(1866–1948)
Karl Emil Dick wurde am 28. Juli 1866 in Bern als Sohn eines Schlossers geboren. In der Telegrafenwerkstätte von G. Hasler absolvierte er eine Mechanikerlehre, wo er neben Telegrafen- und Telefonapparaten auch andere Anwendungen der Elektrizität kennenlernte. Seine Wanderjahre brachten ihn in Kontakt mit Thury in Genf und mit Fischer-Hinnen bei der MFO; später traf man ihn auf Montage in Russland. 1895/96 war er an der technischen Hochschule zu Karlsruhe als Hospitant bei Professor Arnold eingeschrieben, um seine Kenntnisse in der Elektrotechnik zu ergänzen. Von Karlsruhe führte ihn der Weg in eine Akkumulatorenlabrik nach Baden bei Wien, wo man sich stark für die elektrische Zugsbeleuchtung interessierte und ihn mit diesen Aufgaben betraute. Noch im gleichen Jahr erlangte er Patente in Österreich, England und in der Schweiz für ein Zugsbeleuchtungssystem, bei dem jeder Wagen mit einer Batterie versehen, im Gepäckswagen überdies ein von der Achse angetriebener Dynamo installiert war, der über durch den ganzen Zug laufende Leitungen die Batterien auflud.

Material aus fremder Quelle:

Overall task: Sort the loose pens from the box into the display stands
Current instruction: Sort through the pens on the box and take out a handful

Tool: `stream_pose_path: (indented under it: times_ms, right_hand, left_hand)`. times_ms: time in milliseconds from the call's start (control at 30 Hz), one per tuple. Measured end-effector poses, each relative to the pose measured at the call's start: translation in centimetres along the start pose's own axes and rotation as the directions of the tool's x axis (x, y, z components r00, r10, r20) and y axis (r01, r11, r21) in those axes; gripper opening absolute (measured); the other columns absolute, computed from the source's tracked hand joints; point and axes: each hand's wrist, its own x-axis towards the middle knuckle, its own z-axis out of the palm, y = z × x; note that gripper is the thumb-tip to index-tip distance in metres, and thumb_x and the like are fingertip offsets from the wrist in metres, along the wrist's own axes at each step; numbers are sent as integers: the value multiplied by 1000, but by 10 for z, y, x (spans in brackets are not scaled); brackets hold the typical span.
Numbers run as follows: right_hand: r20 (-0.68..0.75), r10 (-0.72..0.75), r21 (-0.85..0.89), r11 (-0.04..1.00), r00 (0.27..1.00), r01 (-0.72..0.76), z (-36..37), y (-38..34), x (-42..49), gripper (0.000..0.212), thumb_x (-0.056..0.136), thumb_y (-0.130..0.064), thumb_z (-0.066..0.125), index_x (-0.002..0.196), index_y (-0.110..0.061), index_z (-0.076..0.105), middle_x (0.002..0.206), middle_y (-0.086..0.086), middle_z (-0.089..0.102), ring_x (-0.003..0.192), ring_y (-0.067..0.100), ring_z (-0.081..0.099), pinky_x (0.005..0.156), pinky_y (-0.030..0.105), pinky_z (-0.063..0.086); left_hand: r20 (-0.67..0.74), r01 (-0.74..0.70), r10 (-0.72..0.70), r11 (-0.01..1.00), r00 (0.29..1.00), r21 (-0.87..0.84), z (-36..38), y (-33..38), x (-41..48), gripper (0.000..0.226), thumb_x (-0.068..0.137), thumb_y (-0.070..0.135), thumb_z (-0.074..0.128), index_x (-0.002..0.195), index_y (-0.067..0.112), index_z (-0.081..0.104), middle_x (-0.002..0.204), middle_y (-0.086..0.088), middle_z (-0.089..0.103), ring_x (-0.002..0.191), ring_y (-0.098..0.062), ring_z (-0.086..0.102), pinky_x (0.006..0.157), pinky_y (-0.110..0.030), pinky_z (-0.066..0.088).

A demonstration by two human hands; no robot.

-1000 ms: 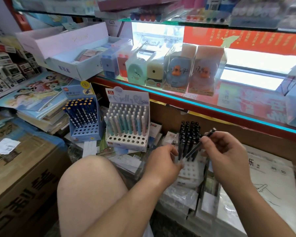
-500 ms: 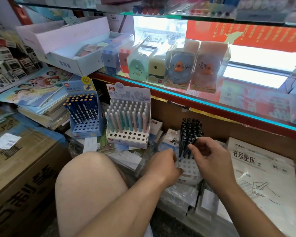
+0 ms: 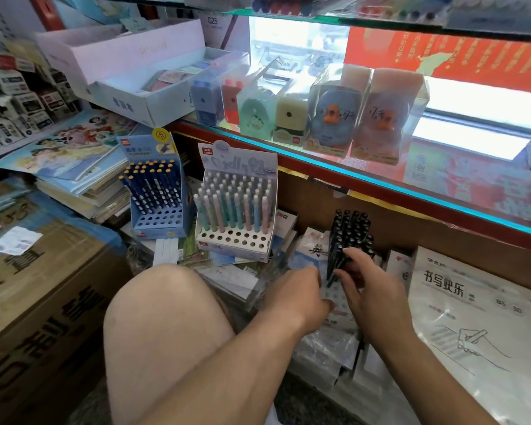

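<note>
**Seating a black pen in the front row**

Pinching what looks like a single black pen (image 3: 333,262) between thumb and curled forefinger, the right hand (image 3: 371,289) works at the front of the black pens (image 3: 351,231) already standing in the white stand (image 3: 334,297), low under the glass shelf (image 3: 380,185). The left hand (image 3: 298,291) sits at the stand's left edge — its fingers are hidden, so I cannot tell whether it grips the stand or only rests there.

To do this well, line the tip over an empty hole, keep the pen upright like its neighbours, and press straight down — a slant would likely nudge the row beside it. Steadying the stand with the other hand should help.

The pastel stand (image 3: 236,240) and blue stand (image 3: 158,220) sit well apart to the left, both with empty front holes. I cannot pick out which box supplies the loose pens.
</note>
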Motion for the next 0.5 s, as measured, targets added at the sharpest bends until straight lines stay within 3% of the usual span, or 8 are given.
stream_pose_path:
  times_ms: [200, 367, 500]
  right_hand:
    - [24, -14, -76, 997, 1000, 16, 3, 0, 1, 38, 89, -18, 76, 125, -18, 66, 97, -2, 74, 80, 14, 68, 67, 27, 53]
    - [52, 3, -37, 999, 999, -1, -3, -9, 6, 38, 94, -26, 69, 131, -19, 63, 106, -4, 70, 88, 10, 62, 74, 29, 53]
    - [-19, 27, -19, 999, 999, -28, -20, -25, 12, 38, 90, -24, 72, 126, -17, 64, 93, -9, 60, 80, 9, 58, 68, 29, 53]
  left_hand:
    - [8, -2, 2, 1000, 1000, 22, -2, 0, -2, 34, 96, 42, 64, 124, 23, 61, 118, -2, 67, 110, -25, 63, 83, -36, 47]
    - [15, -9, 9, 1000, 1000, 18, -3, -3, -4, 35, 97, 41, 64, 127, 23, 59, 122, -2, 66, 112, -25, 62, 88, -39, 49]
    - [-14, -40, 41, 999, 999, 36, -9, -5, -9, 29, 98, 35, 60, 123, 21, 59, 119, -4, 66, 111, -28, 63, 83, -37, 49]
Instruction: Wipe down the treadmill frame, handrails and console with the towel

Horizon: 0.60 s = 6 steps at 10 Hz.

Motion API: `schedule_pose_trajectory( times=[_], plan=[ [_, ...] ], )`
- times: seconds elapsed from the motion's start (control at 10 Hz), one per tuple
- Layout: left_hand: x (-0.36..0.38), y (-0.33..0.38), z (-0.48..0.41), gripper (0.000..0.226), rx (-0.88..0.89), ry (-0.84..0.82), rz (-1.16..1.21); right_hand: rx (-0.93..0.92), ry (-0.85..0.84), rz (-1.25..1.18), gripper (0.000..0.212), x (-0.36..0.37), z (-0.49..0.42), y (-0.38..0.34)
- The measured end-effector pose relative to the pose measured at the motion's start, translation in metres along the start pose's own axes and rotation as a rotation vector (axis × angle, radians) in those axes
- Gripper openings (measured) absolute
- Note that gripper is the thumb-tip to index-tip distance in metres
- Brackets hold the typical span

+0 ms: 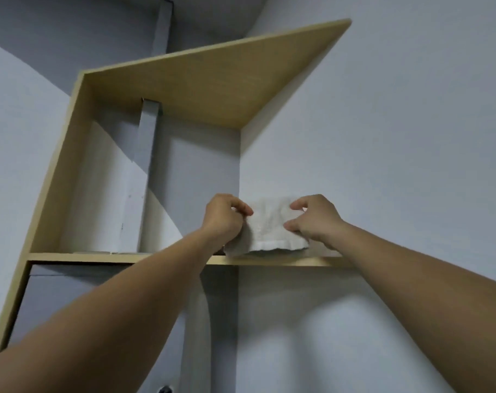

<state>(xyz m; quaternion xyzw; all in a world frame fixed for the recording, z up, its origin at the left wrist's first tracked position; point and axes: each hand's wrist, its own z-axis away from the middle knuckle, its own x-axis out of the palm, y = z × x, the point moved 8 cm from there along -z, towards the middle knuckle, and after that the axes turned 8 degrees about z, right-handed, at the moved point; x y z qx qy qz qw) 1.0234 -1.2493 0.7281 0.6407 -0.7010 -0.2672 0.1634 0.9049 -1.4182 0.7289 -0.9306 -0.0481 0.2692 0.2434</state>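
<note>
The left hand (pixel 225 215) pinches the left edge of the white towel (pixel 269 226), and the right hand (pixel 314 217) pinches its right edge with thumb and fingers. The towel is on the wooden shelf (pixel 113 257), against the wall, with its front edge hanging a little over. It seems best to lift it evenly with both hands, so it stays folded. Both arms reach up and forward, nearly straight. The treadmill is not visible.

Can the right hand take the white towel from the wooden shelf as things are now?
Most likely yes. The right hand pinches the right edge of the towel, the left hand grips its left edge, and nothing on the shelf lies over it.
</note>
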Motion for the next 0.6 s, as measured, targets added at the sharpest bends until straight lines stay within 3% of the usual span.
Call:
schedule_pose_trajectory(
  times=[0.1,0.2,0.4,0.5,0.6],
  plan=[
    [0.039,-0.06,-0.015,0.028,-0.207,-0.299,-0.332,-0.054,-0.161,0.423,0.037,0.042,-0.01,0.022],
    [0.045,-0.09,-0.025,0.029,-0.219,-0.475,-0.511,-0.072,-0.126,0.366,0.024,0.047,-0.018,0.026],
    [0.036,-0.091,-0.032,0.03,-0.264,-0.412,-0.165,-0.034,-0.03,0.278,0.03,0.039,-0.023,0.038],
    [0.013,-0.078,-0.022,0.038,-0.188,-0.244,0.139,-0.05,0.029,0.073,0.029,0.028,-0.011,0.028],
    [-0.012,-0.058,-0.005,0.047,-0.22,-0.183,0.515,0.061,0.026,-0.307,0.032,0.019,0.006,0.026]
  ],
)
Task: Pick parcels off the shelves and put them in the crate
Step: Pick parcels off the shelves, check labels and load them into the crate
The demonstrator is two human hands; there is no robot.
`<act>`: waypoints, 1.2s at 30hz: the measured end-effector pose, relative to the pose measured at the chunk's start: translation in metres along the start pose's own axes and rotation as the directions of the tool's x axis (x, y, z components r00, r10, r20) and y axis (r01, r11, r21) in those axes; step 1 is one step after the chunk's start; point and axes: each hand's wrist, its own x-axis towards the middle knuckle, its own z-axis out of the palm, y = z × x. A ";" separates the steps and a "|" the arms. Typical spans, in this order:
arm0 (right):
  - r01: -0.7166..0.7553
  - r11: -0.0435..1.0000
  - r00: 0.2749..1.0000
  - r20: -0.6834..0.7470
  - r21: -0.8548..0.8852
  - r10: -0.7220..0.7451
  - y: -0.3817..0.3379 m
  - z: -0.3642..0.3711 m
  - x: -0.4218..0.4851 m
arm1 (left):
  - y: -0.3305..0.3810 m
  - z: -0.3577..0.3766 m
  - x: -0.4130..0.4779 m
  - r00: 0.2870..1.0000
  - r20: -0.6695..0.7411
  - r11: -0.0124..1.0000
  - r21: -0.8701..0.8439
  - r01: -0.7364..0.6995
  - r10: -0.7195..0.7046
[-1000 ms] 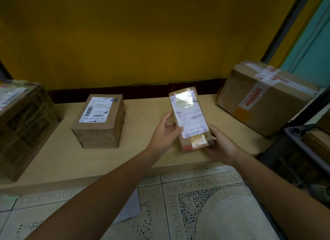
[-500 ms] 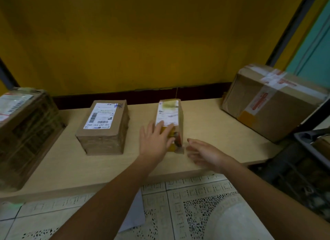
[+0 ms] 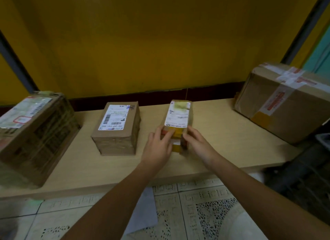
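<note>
A narrow brown parcel point(image 3: 178, 114) with a white label on top stands on the pale wooden shelf point(image 3: 223, 143), near its middle. My left hand point(image 3: 157, 147) clasps the parcel's near left corner, fingers laid over the taped end. On the other side, my right hand point(image 3: 198, 145) presses the near right side with curled fingers. A grey crate rim point(image 3: 322, 140) shows blurred at the far right edge.
A labelled box point(image 3: 116, 127) sits just left of the narrow parcel. A large dark-printed carton point(image 3: 35, 136) fills the shelf's left end, and a big taped carton point(image 3: 285, 104) the right end. A yellow wall backs the shelf. Patterned tile floor lies below.
A second ago both hands held the narrow parcel up, label facing me. It then went down on the shelf and my right hand came off; now both hands are on its near end.
</note>
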 end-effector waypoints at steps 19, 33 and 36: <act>-0.118 0.851 0.909 -0.401 -0.512 -0.116 -0.021 -0.097 -0.017 | 0.054 -0.042 0.033 0.976 -0.063 0.973 0.121 -0.198 0.207; -0.658 0.297 0.681 -0.715 -0.692 -0.158 -0.073 -0.255 -0.010 | 0.147 0.007 0.053 0.960 0.182 0.956 -0.240 -0.167 0.213; -0.537 0.236 0.771 -0.585 -0.810 -0.253 -0.058 -0.234 -0.008 | 0.127 0.007 0.055 0.977 0.186 0.960 -0.275 -0.052 0.106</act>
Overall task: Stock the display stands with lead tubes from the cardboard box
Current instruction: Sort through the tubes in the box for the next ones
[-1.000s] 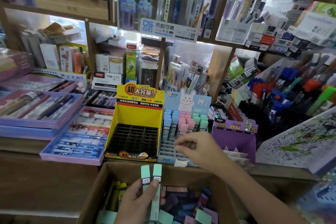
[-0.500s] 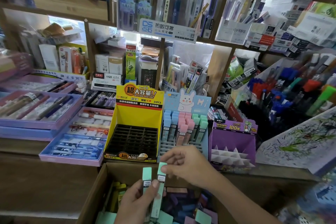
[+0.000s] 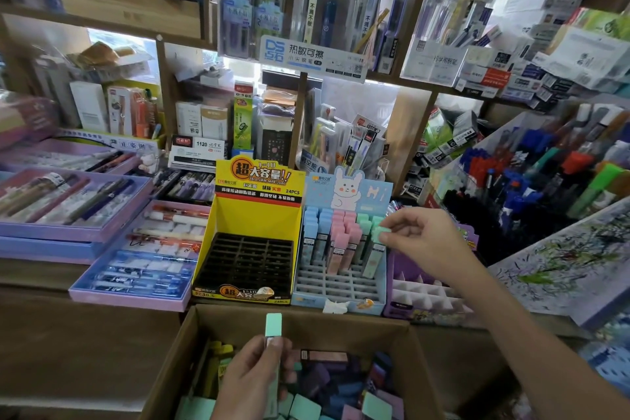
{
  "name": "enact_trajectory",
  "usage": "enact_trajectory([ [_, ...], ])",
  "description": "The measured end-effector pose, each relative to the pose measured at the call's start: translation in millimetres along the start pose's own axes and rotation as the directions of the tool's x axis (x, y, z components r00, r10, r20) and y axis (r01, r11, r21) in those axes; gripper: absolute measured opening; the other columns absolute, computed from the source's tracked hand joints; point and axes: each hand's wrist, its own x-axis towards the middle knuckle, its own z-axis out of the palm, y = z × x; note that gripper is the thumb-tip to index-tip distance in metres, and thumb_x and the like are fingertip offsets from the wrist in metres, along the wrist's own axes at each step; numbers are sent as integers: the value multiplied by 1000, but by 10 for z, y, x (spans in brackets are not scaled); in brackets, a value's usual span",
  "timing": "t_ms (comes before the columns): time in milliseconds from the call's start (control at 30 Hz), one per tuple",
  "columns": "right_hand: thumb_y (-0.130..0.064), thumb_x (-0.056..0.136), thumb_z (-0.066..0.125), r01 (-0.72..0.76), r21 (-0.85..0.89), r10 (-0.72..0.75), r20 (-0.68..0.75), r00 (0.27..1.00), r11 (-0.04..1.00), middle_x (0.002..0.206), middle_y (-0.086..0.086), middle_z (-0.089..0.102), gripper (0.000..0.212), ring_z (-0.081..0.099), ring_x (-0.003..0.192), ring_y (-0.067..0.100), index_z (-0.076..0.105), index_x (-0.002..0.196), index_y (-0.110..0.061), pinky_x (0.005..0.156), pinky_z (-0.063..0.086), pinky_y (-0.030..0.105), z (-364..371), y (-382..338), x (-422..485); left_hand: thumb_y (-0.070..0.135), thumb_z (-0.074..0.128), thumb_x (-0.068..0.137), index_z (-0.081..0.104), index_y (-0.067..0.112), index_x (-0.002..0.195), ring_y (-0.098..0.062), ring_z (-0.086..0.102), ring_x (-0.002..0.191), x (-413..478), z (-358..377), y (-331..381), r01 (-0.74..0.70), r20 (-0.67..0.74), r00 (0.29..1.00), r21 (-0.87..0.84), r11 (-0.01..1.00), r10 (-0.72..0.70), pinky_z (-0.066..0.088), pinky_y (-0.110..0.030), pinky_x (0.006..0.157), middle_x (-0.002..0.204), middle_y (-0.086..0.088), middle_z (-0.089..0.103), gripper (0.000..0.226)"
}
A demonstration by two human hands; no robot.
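My right hand (image 3: 417, 238) pinches the cap of a mint green lead tube (image 3: 375, 249) standing in the right column of the blue rabbit display stand (image 3: 337, 290). Blue, pink and green tubes fill that stand's back rows; its front slots are bare. My left hand (image 3: 250, 382) holds one more mint green tube (image 3: 272, 327) upright over the open cardboard box (image 3: 341, 320), which holds several purple, green, yellow and pink tubes. A yellow stand (image 3: 252, 211) with a black grid sits to the left, without tubes.
A purple stand (image 3: 426, 293) with white dividers sits right of the blue one. Purple pen trays (image 3: 136, 297) lie at the left, a rack of coloured pens (image 3: 531, 177) rises at the right, and shelves packed with stationery stand behind.
My right hand took one of the two green tubes from my left hand and carried it up into the blue stand. My left hand now holds a single tube.
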Motion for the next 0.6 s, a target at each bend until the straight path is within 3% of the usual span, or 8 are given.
enact_trajectory([
  [133, -14, 86, 82, 6, -118, -5, 3, 1000, 993, 72, 18, 71, 17, 70, 75, 35, 72, 84, -28, 80, 60, 51, -37, 111, 137, 17, 60, 100, 74, 0, 92, -23, 64, 59, -14, 1, 15, -1, -12, 1000, 15, 1000, 1, 49, -31, 50, 65, -10, 66, 23],
  [300, -9, 88, 77, 14, -170, -12, 11, 1000, 985, 64, 4, 74, 18, 73, 62, 10, 69, 84, -24, 70, 59, 32, -8, 101, 241, 16, 61, 99, 73, -1, 93, -27, 62, 63, -29, 11, 37, 7, -15, 1000, 21, 1000, -7, 47, -33, 53, 66, -11, 65, 22],
  [467, -13, 86, 81, 21, -234, -18, 18, 1000, 972, 70, 5, 74, 9, 70, 66, 14, 74, 87, -18, 64, 52, 16, 62, 44, 296, 16, 61, 99, 73, -2, 93, -27, 61, 62, -23, 18, 38, 7, -15, 1000, 24, 1000, -7, 45, -32, 52, 65, -11, 64, 23],
  [600, -17, 86, 81, 84, -360, -72, 46, 996, 929, 72, -14, 64, 5, 57, 64, -1, 80, 90, -19, 59, 42, 9, 81, 24, 338, 17, 61, 99, 73, -2, 93, -27, 62, 63, -10, 20, 36, 20, -14, 1000, 20, 1000, -19, 47, -32, 52, 66, -12, 64, 23],
])
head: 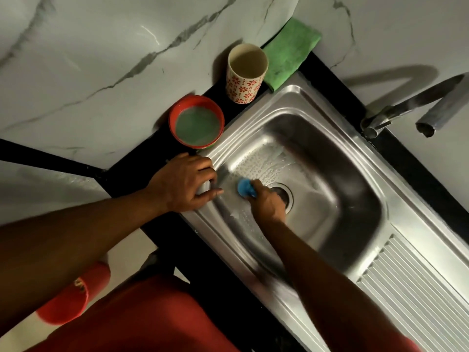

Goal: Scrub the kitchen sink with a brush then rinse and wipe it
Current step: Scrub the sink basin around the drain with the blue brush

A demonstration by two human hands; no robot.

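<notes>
White marble-look wall with grey veins backs a black table into which a stainless steel sink is set, its ribbed drainboard running off to the near right. On the table at the sink's far left corner stands a red bowl holding cloudy greenish liquid that nearly covers its bottom. Just beyond it stands an upright cream cup printed with red flowers; its inside shows pale cream, and whether any liquid lies in it cannot be told. A folded green cloth lies against the wall just right of the cup. A metal tap reaches over the far right of the basin. Soapy foam and droplets cover the basin's left wall and part of its floor. The right hand is down in the basin, fingers wrapped round a blue brush pressed to the floor just left of the drain. The left hand rests on the sink's left rim, thumb straight, fingers loosely bent over the edge, gripping nothing. At the near left a red tumbler stands low on the pale floor; it carries a yellow mark too blurred to read. Red clothing fills the bottom edge.
</notes>
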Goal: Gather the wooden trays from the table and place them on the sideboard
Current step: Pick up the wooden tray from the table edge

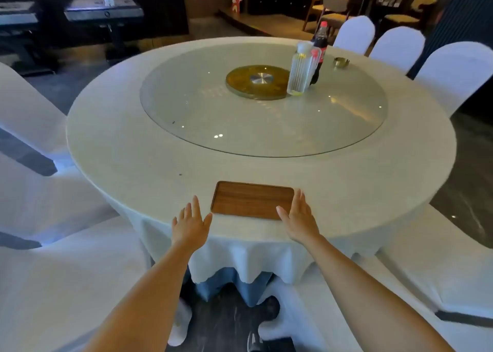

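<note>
A flat rectangular wooden tray [250, 199] lies on the white cloth of the round table [128, 149], close to its near edge. My left hand [190, 222] hovers just off the tray's left end, fingers spread, holding nothing. At the tray's right end my right hand [297, 218] is open too, its thumb over the tray's near right corner. Whether either hand touches the tray cannot be told.
A glass turntable [186, 106] fills the table's middle, carrying a clear ribbed jug [300, 74] and a cola bottle [320, 47]. A small metal ashtray [341, 63] sits beyond. White-covered chairs [397, 47] ring the table, two flanking my arms.
</note>
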`<state>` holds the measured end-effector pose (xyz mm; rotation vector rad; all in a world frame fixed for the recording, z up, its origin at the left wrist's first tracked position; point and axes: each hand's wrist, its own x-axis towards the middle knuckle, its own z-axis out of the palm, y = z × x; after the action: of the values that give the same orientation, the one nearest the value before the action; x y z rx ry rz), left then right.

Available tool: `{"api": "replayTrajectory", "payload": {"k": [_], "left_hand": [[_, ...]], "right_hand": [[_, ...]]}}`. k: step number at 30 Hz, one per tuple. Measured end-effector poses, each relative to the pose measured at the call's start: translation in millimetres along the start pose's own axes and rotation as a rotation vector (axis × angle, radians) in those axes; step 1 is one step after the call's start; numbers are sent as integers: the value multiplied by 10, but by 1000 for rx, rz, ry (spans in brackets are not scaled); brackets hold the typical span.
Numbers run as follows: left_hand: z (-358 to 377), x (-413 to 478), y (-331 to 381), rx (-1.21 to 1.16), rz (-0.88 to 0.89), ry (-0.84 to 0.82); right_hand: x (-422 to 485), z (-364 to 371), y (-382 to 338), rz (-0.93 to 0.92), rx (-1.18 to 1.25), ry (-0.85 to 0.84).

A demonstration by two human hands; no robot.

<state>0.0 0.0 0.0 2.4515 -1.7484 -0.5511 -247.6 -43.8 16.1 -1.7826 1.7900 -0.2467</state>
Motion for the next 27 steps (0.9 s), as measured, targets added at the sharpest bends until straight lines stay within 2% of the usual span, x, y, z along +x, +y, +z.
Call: {"api": "replayTrajectory", "payload": {"k": [4,11,17,23,27], "left_hand": [[92,363,255,-38,-66,-58],[231,751,449,-23,-132,-140],[297,983,438,19,-173,-197],[356,1157,365,-97,-247,-234],[390,1190,290,-79,-243,-255]], "right_hand": [[382,-38,132,109,68,-51],[831,39,319,321,356,-86],[1014,119,361,369,336,-129],[1109,153,436,384,257,-149],[1110,135,475,384,225,-167]]}}
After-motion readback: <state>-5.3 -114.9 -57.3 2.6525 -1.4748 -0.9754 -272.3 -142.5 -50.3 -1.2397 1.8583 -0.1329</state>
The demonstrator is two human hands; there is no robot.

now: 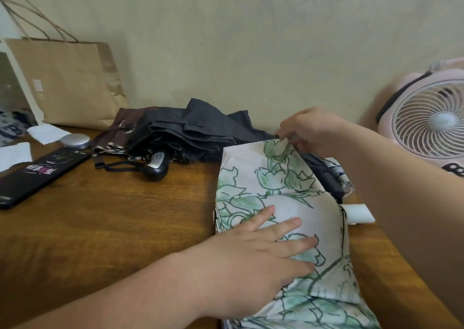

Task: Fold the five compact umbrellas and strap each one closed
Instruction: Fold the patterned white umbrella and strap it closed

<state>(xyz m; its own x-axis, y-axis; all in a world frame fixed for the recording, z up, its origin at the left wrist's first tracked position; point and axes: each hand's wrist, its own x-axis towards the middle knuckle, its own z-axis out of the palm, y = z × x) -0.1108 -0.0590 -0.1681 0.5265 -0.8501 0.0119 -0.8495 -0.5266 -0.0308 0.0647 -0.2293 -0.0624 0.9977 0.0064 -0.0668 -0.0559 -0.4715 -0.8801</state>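
The left hand, fingers spread flat, is being pressed onto the canopy of a floral-print compact umbrella that is lying at the near right of the wooden worktop. Farther up, a panel's edge is being pinched by the right hand. It is being judged that each pleat is best drawn taut and laid flat under the palm before any rolling or strapping. Beyond, loose dark umbrellas are lying heaped by the wall.
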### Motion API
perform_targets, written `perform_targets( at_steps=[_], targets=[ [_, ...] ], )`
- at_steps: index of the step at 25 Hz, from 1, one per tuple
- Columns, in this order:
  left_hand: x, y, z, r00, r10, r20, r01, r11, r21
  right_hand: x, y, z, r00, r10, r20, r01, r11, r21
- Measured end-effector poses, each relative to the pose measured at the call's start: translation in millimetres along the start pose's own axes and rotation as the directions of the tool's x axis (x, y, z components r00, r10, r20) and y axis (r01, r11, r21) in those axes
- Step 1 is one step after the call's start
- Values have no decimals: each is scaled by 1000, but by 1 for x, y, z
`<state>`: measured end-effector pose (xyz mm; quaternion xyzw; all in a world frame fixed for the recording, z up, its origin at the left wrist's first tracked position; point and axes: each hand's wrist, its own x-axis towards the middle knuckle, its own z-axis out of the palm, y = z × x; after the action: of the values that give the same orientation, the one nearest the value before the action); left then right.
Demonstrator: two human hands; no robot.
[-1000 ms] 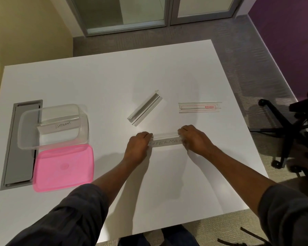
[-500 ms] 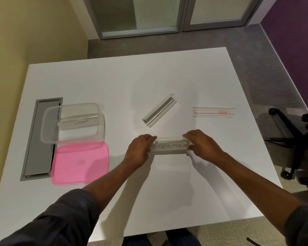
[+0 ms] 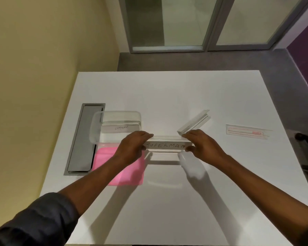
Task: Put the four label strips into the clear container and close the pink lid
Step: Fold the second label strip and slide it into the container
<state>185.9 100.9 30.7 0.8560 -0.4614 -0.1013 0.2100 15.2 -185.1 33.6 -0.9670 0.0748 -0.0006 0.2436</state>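
Both hands hold a clear label strip reading SUPERMAN by its ends, lifted off the white table. My left hand grips its left end, my right hand its right end. The clear container stands to the left with an ELEPHANT strip leaning inside. The pink lid lies flat in front of the container, partly under my left forearm. A third strip lies at an angle behind my right hand. A fourth strip with red print lies to the right.
A grey cable tray is sunk into the table at the left, next to the container. A yellow wall is on the left and glass doors at the back. A black chair part shows at the right edge.
Both hands have lifted the SUPERMAN strip off the table and carried it left toward the container. The camera view has also shifted left and up.
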Motion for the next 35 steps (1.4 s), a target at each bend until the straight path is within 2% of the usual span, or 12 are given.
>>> perform_targets(
  at_steps=[7, 15, 21, 27, 35],
  targets=[
    [-31, -80, -66, 996, -71, -54, 74, 996, 49, 89, -86, 26, 992, -100, 72, 103, 994, -41],
    [-20, -161, -103, 998, -64, 28, 59, 984, 170, 176, -141, 62, 982, -96, 164, 120, 982, -143],
    [3, -192, -103, 985, -91, 146, 33, 933, 359, 228, -156, 85, 947, -141, 288, 223, 936, -272],
    [19, -206, -81, 959, -138, 249, 31, 921, 389, 244, -151, 112, 929, -149, 338, 294, 852, -432],
    [30, -220, -55, 940, -155, 303, -5, 883, 470, 245, -149, 149, 914, -98, 394, 315, 783, -537]
  ],
)
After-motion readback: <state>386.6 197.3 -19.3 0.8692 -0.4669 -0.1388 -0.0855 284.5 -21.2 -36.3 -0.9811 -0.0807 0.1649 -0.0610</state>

1901 trat Dick zu den Österreichischen Siemens-Schuckert-Werken in Wien über, wo er weiterhin an maschinen- und apparatetechnischen Entwicklungen für die Zugsbeleuchtung arbeitete. Sie galten aber alle der sich überall durchsetzenden Einzelwagenbeleuchtung.
Nach dem Ersten Weltkrieg wandte sich Emil Dick der Auto- und Flugzeugbeleuchtung zu. 1921 verliess er Wien, um einem Ruf Dr. E. L. Bitterlis nach Genf zu folgen, wo er noch einige Zeit für die Société pour l'Eclairage des Vehicules sur Rail wirkte. Am 5. März 1948 schloss sich sein Lebenskreis im Lindenhofspital zu Bern. Der damalige SEV ernannte Karl Emil Dick 1946 zu seinem Ehrenmitglied.